Un’analisi molto interessante fu fornita da Francesco Merizzi, prefetto di Forlì di formazione giolittiana, in una serie di rapporti inviati in quel periodo. Il 29 giugno il prefetto incontrò il sindaco Clari, fascisti locali e Arpinati: quest’ultimo dichiarò che in base alle direttive date dal partito, l’agitazione serviva a tutelare i fascisti locali e la colonia fascista balneare; in realtà, Merizzi aggiungeva, si volevano porre le condizioni per costringere l’amministrazione socialista alle dimissioni, rendendo difficile il suo lavoro e quello degli impiegati con violenze e intimidazioni. Tutto ciò anche perché gli organi di stampa, in sostanza il «Germinal», avevano un’azione «propalatrice d’odio» favorita dalla stessa amministrazione; Clari ovviamente contestava le accuse. Il prefetto ritenne che il ferimento del fascista Frontali avvenuto qualche giorno prima fosse solo un motivo occasionale, che il giornale socialista eccedesse nelle polemiche e che la situazione finanziaria del Comune fosse molto difficile «con accentuati criteri di parte, anche se non risultavano abusi o prevaricazioni».
Tuttavia il 18 luglio, a dimissioni avvenute, lo stesso prefetto corresse le sue prime impressioni: la situazione finanziaria pesante non era dovuta solo alla giunta socialista ma anche alla precedente amministrazione Diotallevi e al Regio Commissario che nel 1919 non pagò il Consorzio Provinciale Granario usando le somme per altri scopi; che le malversazioni erano da imputare al Direttore, ora simpatizzante fascista: «La vertenza agraria fu la vera causa determinante il precipitare della situazione […], nella necessità per gli agrari di rovesciare la situazione in pendenza delle imminenti trattative per la revisione del patto colonico con una vigorosa offensiva contro i Comuni socialisti e le organizzazioni coloniche»14.

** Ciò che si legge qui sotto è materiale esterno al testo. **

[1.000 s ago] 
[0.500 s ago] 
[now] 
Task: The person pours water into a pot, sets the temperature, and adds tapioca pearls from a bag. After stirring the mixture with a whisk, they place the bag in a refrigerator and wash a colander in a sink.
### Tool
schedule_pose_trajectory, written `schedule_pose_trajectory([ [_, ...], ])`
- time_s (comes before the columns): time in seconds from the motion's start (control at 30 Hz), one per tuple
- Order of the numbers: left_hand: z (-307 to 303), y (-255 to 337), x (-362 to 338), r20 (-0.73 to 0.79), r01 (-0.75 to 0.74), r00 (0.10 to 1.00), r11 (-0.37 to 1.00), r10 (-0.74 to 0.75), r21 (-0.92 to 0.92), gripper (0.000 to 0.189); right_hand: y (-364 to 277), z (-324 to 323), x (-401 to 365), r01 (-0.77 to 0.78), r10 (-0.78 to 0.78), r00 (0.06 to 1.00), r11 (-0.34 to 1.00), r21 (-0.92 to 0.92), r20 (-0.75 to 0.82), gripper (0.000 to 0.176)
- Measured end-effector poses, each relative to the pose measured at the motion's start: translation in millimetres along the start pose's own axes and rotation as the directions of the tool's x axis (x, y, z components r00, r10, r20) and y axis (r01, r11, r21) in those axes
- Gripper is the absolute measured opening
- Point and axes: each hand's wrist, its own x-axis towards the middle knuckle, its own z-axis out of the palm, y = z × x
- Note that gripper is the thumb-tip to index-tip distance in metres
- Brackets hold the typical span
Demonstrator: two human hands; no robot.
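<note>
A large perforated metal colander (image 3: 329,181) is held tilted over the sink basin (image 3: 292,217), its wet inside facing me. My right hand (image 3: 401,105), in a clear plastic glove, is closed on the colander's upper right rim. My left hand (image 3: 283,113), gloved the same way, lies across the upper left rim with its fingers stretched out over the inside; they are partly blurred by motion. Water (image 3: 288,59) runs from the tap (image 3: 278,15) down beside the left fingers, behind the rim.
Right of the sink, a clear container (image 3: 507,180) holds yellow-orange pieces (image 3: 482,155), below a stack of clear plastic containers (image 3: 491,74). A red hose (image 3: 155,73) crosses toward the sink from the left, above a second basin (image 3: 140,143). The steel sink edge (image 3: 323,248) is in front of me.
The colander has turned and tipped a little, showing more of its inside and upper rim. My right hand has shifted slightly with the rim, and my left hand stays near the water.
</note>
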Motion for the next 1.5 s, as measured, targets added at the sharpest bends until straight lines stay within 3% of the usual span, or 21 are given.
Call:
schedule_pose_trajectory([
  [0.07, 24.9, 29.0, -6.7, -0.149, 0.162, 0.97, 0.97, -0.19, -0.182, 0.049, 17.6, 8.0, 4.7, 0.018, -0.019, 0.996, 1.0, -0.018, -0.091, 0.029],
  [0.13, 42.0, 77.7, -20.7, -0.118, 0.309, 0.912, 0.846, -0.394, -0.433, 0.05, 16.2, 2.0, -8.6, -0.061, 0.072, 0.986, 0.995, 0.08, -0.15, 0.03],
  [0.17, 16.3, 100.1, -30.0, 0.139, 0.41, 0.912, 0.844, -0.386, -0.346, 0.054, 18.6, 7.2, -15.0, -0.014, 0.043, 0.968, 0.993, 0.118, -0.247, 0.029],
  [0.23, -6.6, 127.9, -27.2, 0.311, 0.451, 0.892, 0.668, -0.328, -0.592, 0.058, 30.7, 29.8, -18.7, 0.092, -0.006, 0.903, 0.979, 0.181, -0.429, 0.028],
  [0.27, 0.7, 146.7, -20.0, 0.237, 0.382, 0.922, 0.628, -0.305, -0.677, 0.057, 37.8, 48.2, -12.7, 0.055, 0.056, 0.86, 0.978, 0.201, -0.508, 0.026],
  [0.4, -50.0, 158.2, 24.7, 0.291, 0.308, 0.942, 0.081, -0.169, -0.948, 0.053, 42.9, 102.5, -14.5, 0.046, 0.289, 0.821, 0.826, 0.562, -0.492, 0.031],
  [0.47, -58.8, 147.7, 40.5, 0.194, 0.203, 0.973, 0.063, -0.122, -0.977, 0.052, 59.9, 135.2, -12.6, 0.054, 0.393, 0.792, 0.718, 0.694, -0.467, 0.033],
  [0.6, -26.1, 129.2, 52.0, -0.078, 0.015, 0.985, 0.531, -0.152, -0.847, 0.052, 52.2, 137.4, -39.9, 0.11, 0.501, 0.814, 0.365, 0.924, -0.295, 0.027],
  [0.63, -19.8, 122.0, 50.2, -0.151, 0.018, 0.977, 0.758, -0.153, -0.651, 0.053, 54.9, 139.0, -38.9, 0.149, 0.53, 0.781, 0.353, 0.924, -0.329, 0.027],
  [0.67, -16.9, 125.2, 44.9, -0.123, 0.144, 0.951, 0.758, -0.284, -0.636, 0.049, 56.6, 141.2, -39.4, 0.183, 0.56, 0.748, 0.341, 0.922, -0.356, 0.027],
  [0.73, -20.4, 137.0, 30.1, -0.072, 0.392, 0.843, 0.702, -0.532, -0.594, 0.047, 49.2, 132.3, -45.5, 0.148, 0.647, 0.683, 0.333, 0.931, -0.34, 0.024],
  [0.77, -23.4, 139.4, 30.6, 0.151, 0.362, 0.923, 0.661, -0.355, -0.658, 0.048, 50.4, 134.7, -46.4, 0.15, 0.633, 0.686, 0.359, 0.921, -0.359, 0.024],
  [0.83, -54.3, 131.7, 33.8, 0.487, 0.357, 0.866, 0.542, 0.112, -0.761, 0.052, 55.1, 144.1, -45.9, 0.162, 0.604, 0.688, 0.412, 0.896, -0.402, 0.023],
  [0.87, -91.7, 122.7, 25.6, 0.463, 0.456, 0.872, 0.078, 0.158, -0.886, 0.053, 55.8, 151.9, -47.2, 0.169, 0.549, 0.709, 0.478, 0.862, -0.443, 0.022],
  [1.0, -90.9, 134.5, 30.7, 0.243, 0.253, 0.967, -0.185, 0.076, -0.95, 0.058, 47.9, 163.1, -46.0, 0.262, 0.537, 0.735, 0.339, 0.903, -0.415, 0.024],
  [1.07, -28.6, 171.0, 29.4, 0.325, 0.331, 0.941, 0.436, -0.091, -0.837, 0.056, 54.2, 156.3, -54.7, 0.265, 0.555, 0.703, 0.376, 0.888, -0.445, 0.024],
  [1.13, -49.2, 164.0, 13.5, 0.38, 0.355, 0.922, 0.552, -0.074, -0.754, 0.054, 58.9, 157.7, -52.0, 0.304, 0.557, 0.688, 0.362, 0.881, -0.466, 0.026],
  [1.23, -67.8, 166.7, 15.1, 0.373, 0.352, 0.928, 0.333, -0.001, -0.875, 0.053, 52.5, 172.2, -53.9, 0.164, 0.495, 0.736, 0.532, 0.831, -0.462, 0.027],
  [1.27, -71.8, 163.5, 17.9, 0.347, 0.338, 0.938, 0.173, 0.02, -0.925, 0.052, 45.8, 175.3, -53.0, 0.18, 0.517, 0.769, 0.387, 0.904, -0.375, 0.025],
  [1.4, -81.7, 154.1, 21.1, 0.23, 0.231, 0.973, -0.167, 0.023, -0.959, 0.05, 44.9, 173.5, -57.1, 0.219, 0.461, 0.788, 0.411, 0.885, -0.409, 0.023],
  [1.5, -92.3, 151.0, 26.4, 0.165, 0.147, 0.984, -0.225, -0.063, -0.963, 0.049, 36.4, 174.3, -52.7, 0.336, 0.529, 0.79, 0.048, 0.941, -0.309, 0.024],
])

Il 25 luglio il prefetto ritornò sull’argomento: dopo aver accennato al protrarsi delle violenze, affermò che «continuità azione fascista dipende come ho già segnalato, dalle stesse cause che la determinarono e cioè non soltanto da occasionali attriti politici tra partiti locali, ma da propositi classi agrarie e fascisti rovesciare con azione diretta situazione amministrativa ed economica Circondario e stabilire nel Riminese un forte punto per la penetrazione delle Marche e della Romagna»15.
Si confermava così, anche dalle parole degli organi dello Stato quello che Mussolini proclamava e Togliatti aveva temuto. La pacificazione auspicata con le dimissioni si rivelò una chimera: le violenze continuarono16 e poco dopo sarebbe giunta la «colonna di fuoco» di Italo Balbo.
Note
1) N. Matteini, Rimini negli ultimi due secoli, Maggioli, Santarcangelo di Romagna 1977, p. 383
2) N. Matteini, ibidem p. 383.
3) N. Matteini, ibidem, p. 375.
4) O. Cavallari, All’armi siam fascisti, E.L.S.A., Rimini 1977, pp.77-79.
5) «Il Popolo d’Italia» 7 luglio 1922.
6) «Il Popolo d’Italia» 15 luglio 1922. 7
) «Avanti!» 6 agosto 1922. 8) «L’Ordine Nuovo» 6 luglio 1922.
9) M. Masini, Rimini, a noi!, edizioni Chiamami Città, Rimini 1998, p.8.
10) A. Catrani, Anni Venti… che passione, Panozzo, Rimini 2004, p.187.
11) A. Catrani, ibidem, p. 190.
12) A. Catrani, ibidem, p. 170.
13) A. Catrani, ibidem, p. 182.
14) P. Grassi, Fascisti e Socialisti nelle relazioni del prefetto di Forlì (1921-1922) in «Storie e storia», Rimini, n.2/1979 p. 42.
15) P. Grassi, ibidem, p.43.
16) Per una elencazione di vari episodi di violenza in questo periodo si veda anche G. Giovagnoli, Storia del Partito Comunista nel riminese, Maggioli, Santarcangelo di Romagna 1981, pp. 201 e segg.